### Problem to solve
Write out all the data again, exactly as it stands.

┄┄┄┄┄┄

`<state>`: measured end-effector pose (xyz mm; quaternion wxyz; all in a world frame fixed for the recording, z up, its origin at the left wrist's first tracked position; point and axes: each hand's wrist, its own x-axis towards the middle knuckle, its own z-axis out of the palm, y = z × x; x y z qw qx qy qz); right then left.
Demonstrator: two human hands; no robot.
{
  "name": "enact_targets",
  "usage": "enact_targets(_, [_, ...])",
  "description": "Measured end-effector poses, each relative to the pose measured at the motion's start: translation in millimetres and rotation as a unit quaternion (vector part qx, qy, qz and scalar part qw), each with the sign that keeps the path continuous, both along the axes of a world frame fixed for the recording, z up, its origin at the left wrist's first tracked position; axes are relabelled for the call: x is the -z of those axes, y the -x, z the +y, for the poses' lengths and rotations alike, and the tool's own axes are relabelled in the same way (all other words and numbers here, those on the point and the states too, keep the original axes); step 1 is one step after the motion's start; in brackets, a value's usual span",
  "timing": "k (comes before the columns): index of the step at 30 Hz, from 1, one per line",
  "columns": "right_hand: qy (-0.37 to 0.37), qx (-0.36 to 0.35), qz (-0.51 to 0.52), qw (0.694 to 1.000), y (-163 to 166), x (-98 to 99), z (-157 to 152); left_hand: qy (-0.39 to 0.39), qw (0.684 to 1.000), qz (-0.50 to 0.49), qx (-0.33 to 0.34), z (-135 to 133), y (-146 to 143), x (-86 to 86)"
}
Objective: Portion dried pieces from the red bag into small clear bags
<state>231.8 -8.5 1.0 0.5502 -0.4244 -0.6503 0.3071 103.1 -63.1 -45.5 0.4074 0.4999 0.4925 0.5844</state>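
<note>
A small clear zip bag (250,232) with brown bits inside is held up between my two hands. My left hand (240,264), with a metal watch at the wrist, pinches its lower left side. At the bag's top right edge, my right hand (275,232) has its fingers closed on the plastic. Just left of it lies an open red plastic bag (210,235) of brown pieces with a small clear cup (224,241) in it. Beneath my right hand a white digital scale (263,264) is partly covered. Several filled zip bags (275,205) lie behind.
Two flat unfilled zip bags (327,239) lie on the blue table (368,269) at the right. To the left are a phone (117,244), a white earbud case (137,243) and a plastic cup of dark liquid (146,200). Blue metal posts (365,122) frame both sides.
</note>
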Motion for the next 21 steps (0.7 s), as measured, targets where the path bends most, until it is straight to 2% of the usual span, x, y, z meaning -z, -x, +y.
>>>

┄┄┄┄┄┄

### Response to this exercise
`<state>`: measured end-effector pose (xyz mm; quaternion wxyz; all in a world frame fixed for the recording, z up, its origin at the left wrist's first tracked position; point and axes: each hand's wrist, its own x-axis towards the middle knuckle, its own z-axis out of the palm, y = z × x; x y z qw qx qy qz); right then left.
Demonstrator: two human hands; no robot.
{
  "name": "enact_targets",
  "usage": "enact_targets(_, [_, ...])",
  "description": "Measured end-effector poses, each relative to the pose measured at the motion's start: translation in millimetres and rotation as a unit quaternion (vector part qx, qy, qz and scalar part qw), each with the sign that keeps the path continuous, both along the axes of a world frame fixed for the recording, z up, its origin at the left wrist's first tracked position; axes are relabelled for the call: x is the -z of those axes, y the -x, z the +y, for the poses' lengths and rotations alike, and the tool's own axes are relabelled in the same way (all other words and numbers here, those on the point and the states too, keep the original axes); step 1 is one step after the motion's start; in brackets, a value's usual span",
  "timing": "k (comes before the columns): index of the step at 30 Hz, from 1, one per line",
  "columns": "right_hand: qy (-0.37 to 0.37), qx (-0.36 to 0.35), qz (-0.51 to 0.52), qw (0.694 to 1.000), y (-163 to 166), x (-98 to 99), z (-157 to 152); left_hand: qy (-0.39 to 0.39), qw (0.684 to 1.000), qz (-0.50 to 0.49), qx (-0.33 to 0.34), z (-135 to 133), y (-146 to 143), x (-86 to 86)"
}
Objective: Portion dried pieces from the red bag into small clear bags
<state>231.8 -8.5 1.0 0.5502 -0.4244 -0.6503 0.3071 103.1 -63.1 -45.5 0.4074 0.4999 0.4925 0.5844</state>
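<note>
A small clear zip bag (250,232) with brown bits inside is held up between my two hands. My left hand (240,264), with a metal watch at the wrist, pinches its lower left side. At the bag's top right edge, my right hand (275,232) has its fingers closed on the plastic. Just left of it lies an open red plastic bag (210,235) of brown pieces with a small clear cup (224,241) in it. Beneath my right hand a white digital scale (263,264) is partly covered. Several filled zip bags (275,205) lie behind.
Two flat unfilled zip bags (327,239) lie on the blue table (368,269) at the right. To the left are a phone (117,244), a white earbud case (137,243) and a plastic cup of dark liquid (146,200). Blue metal posts (365,122) frame both sides.
</note>
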Motion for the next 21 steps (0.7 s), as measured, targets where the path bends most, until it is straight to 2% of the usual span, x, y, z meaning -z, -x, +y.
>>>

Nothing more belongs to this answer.